菫もどうしてこんなことになったのか分からず混乱してる。
俺の方を振り返って理由を聞きたがってる。
・・・説明できない。力も戻せない。
いっそここから消えて欲しい。なかったことにしたかった。でももう遅い。
どうにもできない。この時間がすごく長い。気が遠くなる。
どうしようどうしよう・・・
『落ち着きなさい』
緑子姉ちゃんの心配そうな翡翠の瞳が、俺を正気付かせた。
『あ・・・』
姉ちゃんの背後には、ユカリ姉ちゃんに抱きしめられた菫の長い髪が見える。
服を着てる。
自分達の部屋だった。
おそらく緑子姉ちゃんはすぐに事態に気付いて、俺たちを部屋に戻した。
ああしていた時間は思ったより短かったのかもしれない。
ちょっとほっとした。
でも、もう一度見たら、菫がこちらを向くような気がして、逃げ出したくなった。足が動いた。

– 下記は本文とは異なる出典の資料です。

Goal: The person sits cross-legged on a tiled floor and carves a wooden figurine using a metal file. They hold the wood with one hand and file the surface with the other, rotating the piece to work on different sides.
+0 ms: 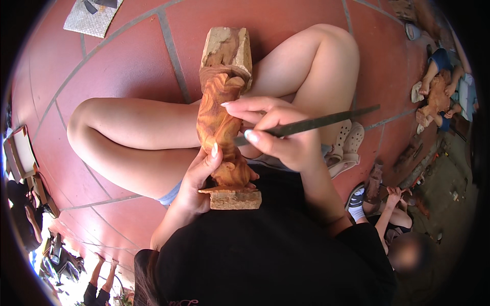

そしたら余計落ち着かなくなって、部屋を飛び出した。海の回廊をやみくもに走る。
心の壁に苦い錆のような味がべっとり貼り付いてる感じがする。
菫を拒絶した。
消えて欲しいとすら願った。
受け入れられない。
小さな俺。
半端な俺。
駄目な俺。
たかが裸見られんのがイヤだってだけで力使って――サイテーだ。自分だけが大事なんだ。